Please restate the material below word for word, from the first line through the one that contains "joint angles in", inclusive.

Top of Data block

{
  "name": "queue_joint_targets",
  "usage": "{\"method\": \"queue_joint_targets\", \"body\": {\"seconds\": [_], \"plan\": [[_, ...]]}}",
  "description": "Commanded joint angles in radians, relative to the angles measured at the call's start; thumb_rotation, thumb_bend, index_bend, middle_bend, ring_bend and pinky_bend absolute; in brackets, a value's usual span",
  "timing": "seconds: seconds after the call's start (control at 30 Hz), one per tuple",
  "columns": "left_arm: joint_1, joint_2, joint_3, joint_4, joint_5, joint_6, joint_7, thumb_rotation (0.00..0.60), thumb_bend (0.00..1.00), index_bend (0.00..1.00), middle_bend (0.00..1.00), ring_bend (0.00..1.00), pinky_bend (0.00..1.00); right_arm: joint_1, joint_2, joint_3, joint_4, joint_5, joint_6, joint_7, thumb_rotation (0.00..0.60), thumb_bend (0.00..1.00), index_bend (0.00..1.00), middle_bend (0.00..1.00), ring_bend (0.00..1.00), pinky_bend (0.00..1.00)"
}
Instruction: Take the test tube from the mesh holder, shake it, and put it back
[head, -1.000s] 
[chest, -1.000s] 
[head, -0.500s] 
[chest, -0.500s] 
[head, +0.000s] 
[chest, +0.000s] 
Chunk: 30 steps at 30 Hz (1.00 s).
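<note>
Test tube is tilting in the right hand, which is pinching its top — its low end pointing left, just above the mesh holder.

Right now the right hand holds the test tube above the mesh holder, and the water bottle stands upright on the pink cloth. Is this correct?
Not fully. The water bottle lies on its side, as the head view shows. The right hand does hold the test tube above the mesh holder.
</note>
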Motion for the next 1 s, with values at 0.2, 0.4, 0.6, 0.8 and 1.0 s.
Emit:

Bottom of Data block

Solution:
{
  "name": "queue_joint_targets",
  "usage": "{\"method\": \"queue_joint_targets\", \"body\": {\"seconds\": [_], \"plan\": [[_, ...]]}}",
  "description": "Commanded joint angles in radians, relative to the angles measured at the call's start; thumb_rotation, thumb_bend, index_bend, middle_bend, ring_bend and pinky_bend absolute; in brackets, a value's usual span",

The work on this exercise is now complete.